La logica perversa dell’austerity
Se
il trend è questo – ed è questo, in America come in Europa – allora
l’austerity, cioè i risparmi forzati del settore pubblico quando si
espandono
by default, diventa una politica restrittiva
pro-ciclica. Non meglio, anzi, per molti versi peggiore, di una spesa
pubblica impazzita anche durante i periodi di boom. In quel caso gli
economisti liberali parlano di populismo economico, ma l’austerity ha
conseguenze molto simili, spostare l’economia reale dal suo percorso
naturale di crescita, e quindi dal suo potenziale. Anche in questo caso è
il potere delle lobby a forzare la mano dei governi.
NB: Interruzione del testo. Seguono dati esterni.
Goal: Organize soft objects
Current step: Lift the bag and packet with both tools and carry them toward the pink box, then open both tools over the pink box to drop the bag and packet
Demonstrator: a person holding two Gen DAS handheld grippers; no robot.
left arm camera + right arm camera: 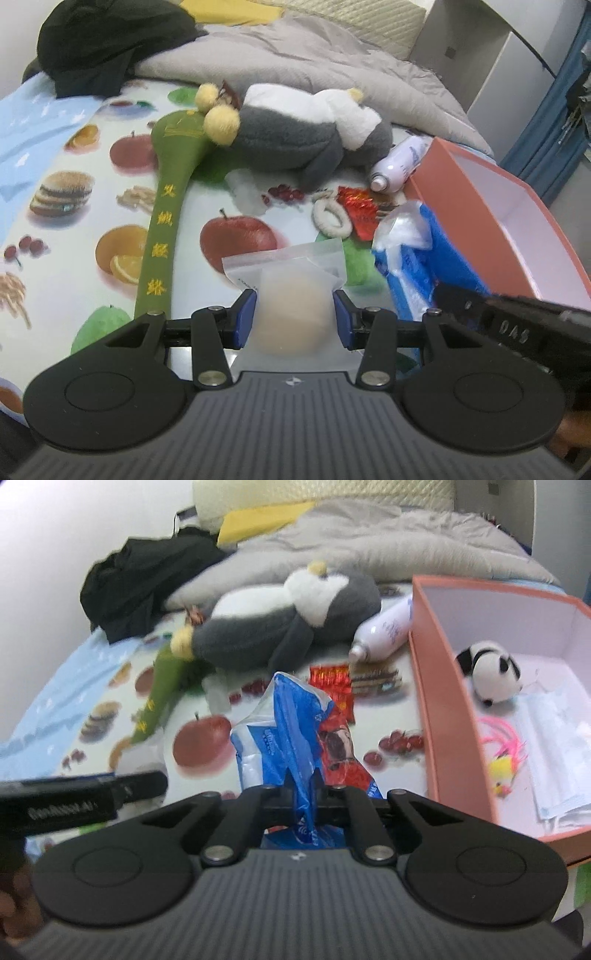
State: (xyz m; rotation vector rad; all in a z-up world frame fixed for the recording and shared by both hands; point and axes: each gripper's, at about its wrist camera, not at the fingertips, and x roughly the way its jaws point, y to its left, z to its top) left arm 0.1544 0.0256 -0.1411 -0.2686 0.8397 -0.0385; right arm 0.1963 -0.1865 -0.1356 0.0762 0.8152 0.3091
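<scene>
bed [55, 206] | left gripper [293, 317] pinches pouch [291, 295] | right gripper [303, 794] clamps blue packet [291, 716] | panda [487, 672] right-view only

A bedroom, seen across the bed

The bed [48, 236] wears a fruit-and-burger print sheet; a grey quilt [314, 55] lies rumpled toward its far edge, with a cream quilted headboard [332, 494] behind. A plain white wall [74, 535] runs along the left edge, a blue curtain [546, 122] hangs by the right
</scene>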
Se i liberisti
accusano sindacati, lavoratori e partiti di sinistra di stare dietro al
populismo, nel caso dell’austerity le forze sociali al lavoro sono la
comunità finanziaria e le
rating agencies[vii],
soprattutto, e partiti di destra che vedono nell’austerity la
possibilità di smontare beni e servizi pubblici, diritti sindacali e
garanzie ambientali.
Le giustificazioni, economiche, sociali e
storiche dell’austerity ammiccano al senso comune ma sono essenzialmente
fuorvianti. In materia economica si dice: quando una famiglia ha troppi
debiti e poche entrate deve stringere la cinghia. Non occorre aderire
alla
Modern Monetary Theory per sapere che lo stato non è una famiglia e lo stato le sue entrate le può creare
by fiat
– cioè può stampare moneta. Lo stato, per definizione, non è un attore
economico “normale” perché non può fallire, a meno che non lo voglia.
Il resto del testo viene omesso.